Margaret et son mari Michael, tous les deux âgés de trente quatre ans, vivent ensemble et expriment un délire de persécution de même contenu[24]. Ils croient que certaines personnes s'introduisent dans leur maison, y répandent de la poussière et « usent leurs chaussures ». A été posé un diagnostic de contagion émotionnelle.
La manière dont une personne adopte entièrement ou en partie les idées délirantes d'une autre permet de différencier deux types de psychose partagée.
L'idée délirante est imposée par une personne dominante, qualifiée de primaire, inductrice ou principale, à une ou plusieurs autres personnes, qualifiées de secondaires, receveuses ou associées. Le sujet secondaire n'entre dans le délire du sujet primaire que parce qu'il est laissé à lui-même. Le traitement de la personne primaire seule suffit souvent à faire disparaître les idées délirantes chez la personne secondaire.[réf. nécessaire]
Les deux personnes souffrent d'idées délirantes de manière indépendante avec influence réciproque des délires. Les idées délirantes deviennent identiques ou très proches. Dans certains cas, le délire est déclenché par la rencontre des deux sujets[25].
La folie à deux est une curiosité psychiatrique. Le DSM IV[Quand ?] propose qu'une personne ne peut être diagnostiquée comme délirante à partir du moment où la croyance en question est ordinairement partagée par d'autres personnes qui ont la même culture ou sous-culture. Toutefois, se pose le problème de savoir à quel moment une croyance considérée comme délirante dans le cadre d'une folie à plusieurs, devient légitime du fait d'un grand nombre de personnes qui la partage. Quand un grand nombre de personnes commence à croire à des choses de manière évidemment fausse et potentiellement inquiétante, que ces choses soient partagées uniquement par ouï-dire, ces croyances ne sont pas considérées comme des délires, mais sont plutôt évoquées sous le terme d'hystérie collective.
Des intoxications de masse telle que l'ergotisme peuvent donner l'impression d'une folie contagieuse. À la fin des années soixante, des armes chimiques, comme l'anticholinergique BZ, ont été mises au point pour provoquer de telles « psychoses collectives »[26],[27]. Celles-ci sont toutefois caractérisées par des hallucinations plus ou moins identiques qui cessent quand l’intoxication cesse, du moins chez les sujets non psychotiques, et non par un délire commun qui sert à construire des conditions de vie compatibles avec l'angoisse de morcellement.

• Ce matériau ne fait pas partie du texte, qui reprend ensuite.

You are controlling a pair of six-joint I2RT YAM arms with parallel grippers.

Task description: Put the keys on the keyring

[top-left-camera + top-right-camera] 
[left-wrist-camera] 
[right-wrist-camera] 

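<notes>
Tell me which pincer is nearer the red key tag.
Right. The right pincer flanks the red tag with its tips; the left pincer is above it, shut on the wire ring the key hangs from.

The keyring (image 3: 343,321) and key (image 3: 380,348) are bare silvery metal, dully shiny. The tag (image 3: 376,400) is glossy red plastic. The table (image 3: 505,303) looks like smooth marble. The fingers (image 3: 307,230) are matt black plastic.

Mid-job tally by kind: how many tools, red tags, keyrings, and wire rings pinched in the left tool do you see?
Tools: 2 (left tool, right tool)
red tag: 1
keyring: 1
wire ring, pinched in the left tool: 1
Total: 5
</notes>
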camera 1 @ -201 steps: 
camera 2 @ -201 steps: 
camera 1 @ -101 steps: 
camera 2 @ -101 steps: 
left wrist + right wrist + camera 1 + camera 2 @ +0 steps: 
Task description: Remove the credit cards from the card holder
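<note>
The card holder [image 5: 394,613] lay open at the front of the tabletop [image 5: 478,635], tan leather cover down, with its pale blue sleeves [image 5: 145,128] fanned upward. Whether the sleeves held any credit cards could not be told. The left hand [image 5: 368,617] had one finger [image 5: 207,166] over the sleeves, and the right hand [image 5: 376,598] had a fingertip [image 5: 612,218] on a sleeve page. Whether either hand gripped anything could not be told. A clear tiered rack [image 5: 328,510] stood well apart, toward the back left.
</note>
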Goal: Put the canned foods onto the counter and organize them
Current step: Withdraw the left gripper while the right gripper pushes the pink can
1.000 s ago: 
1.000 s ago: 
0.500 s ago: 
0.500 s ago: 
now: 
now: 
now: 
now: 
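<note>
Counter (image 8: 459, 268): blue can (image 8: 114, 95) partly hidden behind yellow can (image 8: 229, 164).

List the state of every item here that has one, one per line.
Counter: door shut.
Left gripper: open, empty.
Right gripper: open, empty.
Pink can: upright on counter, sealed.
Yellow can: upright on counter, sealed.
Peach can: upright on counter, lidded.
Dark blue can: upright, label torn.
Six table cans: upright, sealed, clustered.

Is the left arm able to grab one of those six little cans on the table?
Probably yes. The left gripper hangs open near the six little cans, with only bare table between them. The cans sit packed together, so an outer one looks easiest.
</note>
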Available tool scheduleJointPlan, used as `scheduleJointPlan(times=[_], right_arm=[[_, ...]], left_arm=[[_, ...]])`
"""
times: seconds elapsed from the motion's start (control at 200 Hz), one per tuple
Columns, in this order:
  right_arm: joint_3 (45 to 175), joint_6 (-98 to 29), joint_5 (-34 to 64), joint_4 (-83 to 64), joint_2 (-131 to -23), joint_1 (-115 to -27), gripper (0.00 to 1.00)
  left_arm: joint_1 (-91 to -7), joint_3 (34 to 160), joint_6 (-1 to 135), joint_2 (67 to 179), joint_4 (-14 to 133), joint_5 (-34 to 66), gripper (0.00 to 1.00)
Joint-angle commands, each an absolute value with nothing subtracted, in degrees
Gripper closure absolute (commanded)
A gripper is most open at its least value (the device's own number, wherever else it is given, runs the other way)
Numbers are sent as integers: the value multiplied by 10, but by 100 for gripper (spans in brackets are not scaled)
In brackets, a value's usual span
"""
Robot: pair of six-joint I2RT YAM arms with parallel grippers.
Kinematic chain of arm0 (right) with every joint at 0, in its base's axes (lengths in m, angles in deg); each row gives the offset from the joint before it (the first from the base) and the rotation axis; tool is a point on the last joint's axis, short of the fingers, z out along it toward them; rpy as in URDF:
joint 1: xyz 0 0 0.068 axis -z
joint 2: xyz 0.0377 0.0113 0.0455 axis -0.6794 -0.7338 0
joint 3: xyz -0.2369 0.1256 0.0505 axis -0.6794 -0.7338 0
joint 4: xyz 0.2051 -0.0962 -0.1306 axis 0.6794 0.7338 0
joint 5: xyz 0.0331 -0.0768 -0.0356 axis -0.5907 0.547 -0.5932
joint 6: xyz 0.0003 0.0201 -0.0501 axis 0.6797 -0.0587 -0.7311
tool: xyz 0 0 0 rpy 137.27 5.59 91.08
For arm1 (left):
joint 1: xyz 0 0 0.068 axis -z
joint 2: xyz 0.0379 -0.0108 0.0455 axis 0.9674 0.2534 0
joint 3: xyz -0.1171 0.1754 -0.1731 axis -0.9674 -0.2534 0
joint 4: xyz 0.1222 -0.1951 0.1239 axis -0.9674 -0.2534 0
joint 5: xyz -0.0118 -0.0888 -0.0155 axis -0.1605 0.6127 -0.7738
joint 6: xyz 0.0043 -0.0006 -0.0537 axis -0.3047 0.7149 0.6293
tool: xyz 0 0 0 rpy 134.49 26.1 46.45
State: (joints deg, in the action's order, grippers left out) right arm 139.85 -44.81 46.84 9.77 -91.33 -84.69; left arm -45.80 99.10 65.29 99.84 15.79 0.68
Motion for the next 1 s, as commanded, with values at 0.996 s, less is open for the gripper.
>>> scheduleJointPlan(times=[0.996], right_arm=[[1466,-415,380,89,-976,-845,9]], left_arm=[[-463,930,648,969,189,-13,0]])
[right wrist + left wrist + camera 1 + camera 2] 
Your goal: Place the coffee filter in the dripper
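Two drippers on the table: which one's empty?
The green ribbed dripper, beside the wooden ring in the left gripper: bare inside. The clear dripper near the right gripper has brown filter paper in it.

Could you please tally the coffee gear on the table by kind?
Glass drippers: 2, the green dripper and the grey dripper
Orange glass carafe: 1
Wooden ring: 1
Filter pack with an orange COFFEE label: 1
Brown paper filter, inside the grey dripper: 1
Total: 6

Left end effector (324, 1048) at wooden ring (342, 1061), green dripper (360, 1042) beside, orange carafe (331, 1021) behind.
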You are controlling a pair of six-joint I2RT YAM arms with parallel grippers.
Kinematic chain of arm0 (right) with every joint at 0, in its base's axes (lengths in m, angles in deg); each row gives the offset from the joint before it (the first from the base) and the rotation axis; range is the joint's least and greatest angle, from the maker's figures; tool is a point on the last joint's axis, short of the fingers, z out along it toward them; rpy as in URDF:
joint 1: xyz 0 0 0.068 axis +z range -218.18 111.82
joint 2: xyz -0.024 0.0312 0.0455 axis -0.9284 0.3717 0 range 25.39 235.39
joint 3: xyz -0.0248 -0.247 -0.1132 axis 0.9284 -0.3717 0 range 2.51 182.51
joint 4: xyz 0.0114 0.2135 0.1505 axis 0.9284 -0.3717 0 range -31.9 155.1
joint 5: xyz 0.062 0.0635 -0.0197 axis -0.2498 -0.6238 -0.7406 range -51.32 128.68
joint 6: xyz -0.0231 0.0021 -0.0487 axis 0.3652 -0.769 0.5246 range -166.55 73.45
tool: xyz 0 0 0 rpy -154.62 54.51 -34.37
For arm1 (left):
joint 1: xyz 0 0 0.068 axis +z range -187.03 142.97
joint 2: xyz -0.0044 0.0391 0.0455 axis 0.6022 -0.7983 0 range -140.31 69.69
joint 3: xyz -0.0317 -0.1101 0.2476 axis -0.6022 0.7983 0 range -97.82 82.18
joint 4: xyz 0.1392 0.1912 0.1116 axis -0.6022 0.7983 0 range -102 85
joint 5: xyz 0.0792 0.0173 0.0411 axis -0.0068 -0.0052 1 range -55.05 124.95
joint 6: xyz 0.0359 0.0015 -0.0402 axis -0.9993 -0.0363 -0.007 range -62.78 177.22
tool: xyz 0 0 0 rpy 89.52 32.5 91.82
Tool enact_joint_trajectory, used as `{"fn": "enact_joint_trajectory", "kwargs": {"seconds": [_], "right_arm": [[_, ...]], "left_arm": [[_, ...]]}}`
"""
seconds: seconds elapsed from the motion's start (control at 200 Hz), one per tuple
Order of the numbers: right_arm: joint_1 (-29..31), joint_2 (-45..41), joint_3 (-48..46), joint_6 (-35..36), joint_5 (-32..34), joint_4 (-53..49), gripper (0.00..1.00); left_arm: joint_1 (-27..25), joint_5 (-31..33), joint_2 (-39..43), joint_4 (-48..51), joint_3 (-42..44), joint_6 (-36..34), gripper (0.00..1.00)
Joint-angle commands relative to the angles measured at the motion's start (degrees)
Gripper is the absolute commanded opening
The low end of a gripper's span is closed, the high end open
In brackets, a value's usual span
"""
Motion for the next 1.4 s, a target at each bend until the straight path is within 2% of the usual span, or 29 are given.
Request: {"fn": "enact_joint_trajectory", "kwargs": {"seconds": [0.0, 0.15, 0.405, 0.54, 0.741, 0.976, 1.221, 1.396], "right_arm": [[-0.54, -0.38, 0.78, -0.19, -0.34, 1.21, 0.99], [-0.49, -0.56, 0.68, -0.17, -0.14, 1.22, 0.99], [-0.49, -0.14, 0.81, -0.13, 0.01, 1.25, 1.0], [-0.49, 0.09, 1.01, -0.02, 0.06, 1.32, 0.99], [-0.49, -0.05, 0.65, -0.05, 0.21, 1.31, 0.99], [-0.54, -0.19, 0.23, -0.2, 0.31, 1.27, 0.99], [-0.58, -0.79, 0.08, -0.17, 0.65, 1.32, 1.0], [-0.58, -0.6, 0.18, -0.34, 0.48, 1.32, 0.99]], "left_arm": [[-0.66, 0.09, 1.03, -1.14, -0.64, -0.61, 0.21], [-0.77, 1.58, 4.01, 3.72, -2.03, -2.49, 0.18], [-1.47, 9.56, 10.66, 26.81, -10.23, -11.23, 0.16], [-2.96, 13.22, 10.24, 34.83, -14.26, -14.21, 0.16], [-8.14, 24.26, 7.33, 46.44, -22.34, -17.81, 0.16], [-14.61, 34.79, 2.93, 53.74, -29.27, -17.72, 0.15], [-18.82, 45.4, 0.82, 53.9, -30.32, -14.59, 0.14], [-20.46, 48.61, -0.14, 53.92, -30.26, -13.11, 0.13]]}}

Des pharmacopsychoses collectives peuvent être aussi provoquées dans un cadre rituel, comme l'ont expérimenté, en 1999, des anthropologues qui, au cours d'une étude sur des populations de la forêt tropicale d'Amérique du Sud, avaient consommés un breuvage de lianes, l'ayahuasca[28].
Le psychiatre Jacques Lacan, lie, à propos du cas des soeurs Papin, la conclusion meurtrière du délire de celles ci au développement d'une folie à deux : « Elles n'avaient pas même entre elles la distance qu'il faut pour se frapper. Frapper devient pour cet étrange couple de sœurs une tentative désespérée de mise à distance ; cette tentative est désespérée car elle tente un forçage : celui d'inscrire une discrimination, fondatrice d'altérité, qui ne l'est pas dans le registre symbolique pour ces sujets »[29].